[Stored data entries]
********

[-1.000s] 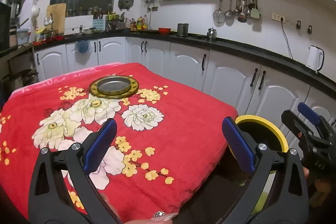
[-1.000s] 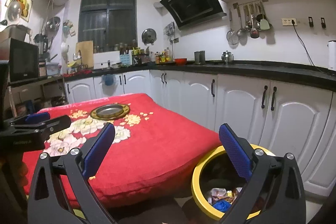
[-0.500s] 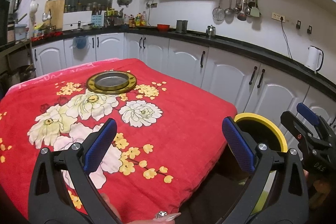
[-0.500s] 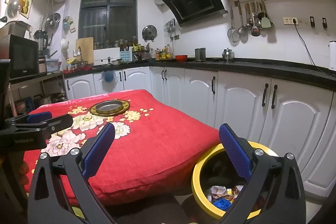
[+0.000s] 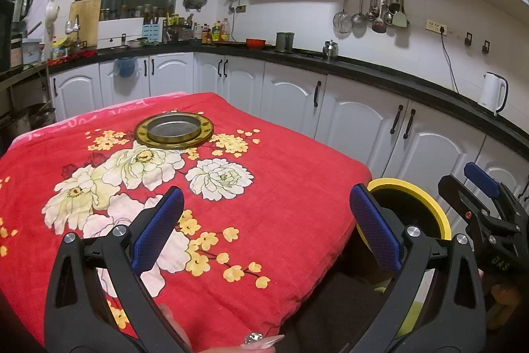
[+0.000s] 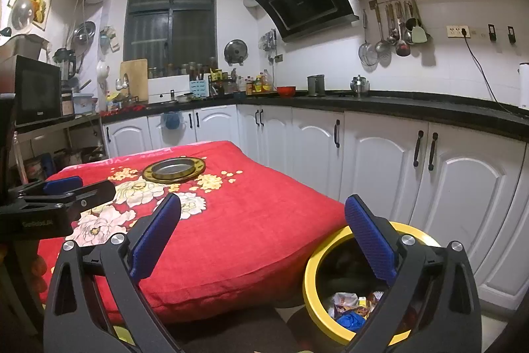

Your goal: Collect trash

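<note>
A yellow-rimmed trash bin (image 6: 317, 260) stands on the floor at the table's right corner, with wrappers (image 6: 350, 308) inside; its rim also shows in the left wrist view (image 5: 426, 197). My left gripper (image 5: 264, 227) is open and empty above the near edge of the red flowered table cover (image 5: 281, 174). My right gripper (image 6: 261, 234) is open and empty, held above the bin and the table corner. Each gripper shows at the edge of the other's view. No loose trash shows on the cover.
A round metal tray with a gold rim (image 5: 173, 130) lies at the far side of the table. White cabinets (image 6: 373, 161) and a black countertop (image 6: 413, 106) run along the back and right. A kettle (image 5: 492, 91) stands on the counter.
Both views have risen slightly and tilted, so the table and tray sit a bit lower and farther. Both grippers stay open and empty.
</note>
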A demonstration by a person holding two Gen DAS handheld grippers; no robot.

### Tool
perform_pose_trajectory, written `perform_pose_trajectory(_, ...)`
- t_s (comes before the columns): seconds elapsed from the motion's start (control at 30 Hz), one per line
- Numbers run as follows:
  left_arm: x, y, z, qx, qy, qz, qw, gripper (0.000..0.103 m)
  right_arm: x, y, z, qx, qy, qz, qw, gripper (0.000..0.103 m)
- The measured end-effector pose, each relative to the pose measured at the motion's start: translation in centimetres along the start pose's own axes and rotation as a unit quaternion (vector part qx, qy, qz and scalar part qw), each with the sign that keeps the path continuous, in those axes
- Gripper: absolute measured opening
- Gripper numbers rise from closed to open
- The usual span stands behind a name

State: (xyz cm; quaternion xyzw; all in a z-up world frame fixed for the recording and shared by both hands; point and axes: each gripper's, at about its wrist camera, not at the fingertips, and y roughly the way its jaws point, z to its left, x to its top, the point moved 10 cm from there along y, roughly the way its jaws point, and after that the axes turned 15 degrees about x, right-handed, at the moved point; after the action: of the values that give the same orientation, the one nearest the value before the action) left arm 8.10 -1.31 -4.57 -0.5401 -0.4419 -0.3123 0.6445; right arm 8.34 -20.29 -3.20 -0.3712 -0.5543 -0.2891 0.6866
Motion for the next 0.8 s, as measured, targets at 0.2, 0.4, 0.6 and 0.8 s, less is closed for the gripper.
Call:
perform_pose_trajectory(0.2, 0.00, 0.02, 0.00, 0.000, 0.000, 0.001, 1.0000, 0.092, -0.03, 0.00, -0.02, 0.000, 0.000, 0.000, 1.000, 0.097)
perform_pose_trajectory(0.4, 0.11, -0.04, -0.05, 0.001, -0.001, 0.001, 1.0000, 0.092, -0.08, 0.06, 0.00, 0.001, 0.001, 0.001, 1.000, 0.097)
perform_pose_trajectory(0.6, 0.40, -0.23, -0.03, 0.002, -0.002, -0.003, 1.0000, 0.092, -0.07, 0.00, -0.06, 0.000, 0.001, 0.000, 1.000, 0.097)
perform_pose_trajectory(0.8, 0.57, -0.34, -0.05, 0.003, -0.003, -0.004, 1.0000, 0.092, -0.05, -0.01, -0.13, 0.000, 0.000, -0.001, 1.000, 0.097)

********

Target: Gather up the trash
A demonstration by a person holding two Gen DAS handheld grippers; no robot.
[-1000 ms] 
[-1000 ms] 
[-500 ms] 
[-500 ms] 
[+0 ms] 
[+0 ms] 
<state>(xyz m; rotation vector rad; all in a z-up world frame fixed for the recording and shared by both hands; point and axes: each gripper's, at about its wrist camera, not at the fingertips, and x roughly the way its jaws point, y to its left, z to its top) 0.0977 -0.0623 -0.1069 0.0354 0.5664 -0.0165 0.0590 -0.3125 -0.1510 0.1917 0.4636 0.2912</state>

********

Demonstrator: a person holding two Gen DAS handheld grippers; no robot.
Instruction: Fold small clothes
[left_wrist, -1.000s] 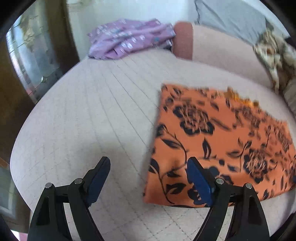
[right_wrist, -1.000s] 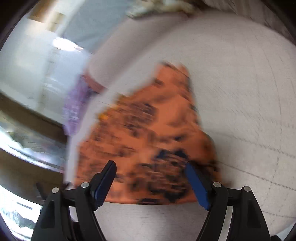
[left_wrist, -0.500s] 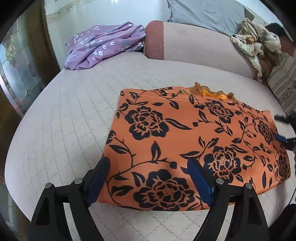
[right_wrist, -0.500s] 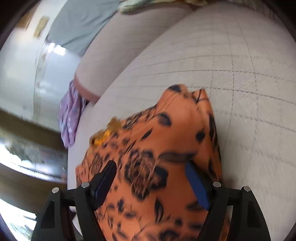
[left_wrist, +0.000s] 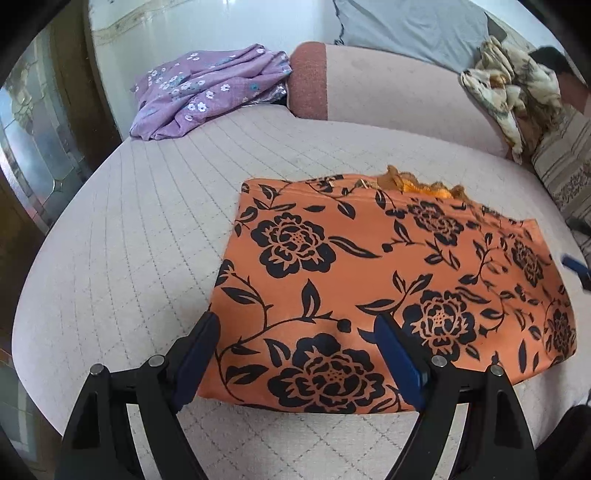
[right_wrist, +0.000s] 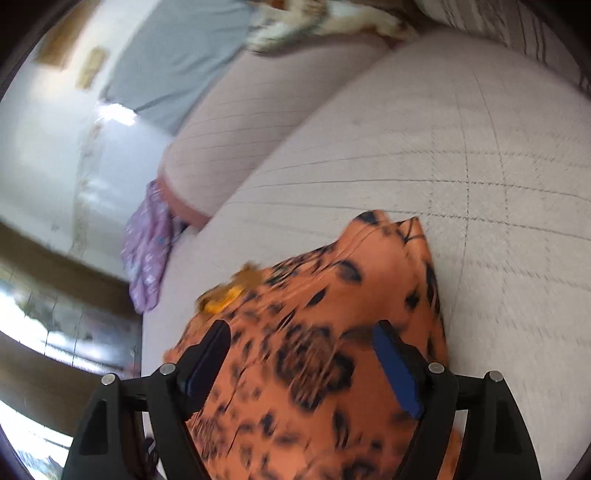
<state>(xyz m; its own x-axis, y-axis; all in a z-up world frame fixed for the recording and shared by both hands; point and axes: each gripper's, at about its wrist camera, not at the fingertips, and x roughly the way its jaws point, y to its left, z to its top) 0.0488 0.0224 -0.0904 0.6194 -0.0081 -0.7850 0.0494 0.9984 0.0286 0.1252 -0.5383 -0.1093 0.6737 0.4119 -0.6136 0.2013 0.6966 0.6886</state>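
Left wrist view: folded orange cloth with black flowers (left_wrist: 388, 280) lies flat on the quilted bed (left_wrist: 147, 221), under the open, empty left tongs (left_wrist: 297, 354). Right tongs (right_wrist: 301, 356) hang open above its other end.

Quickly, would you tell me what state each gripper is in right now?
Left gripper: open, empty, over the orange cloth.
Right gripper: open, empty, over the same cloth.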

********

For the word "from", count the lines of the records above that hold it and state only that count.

Exercise solution | 3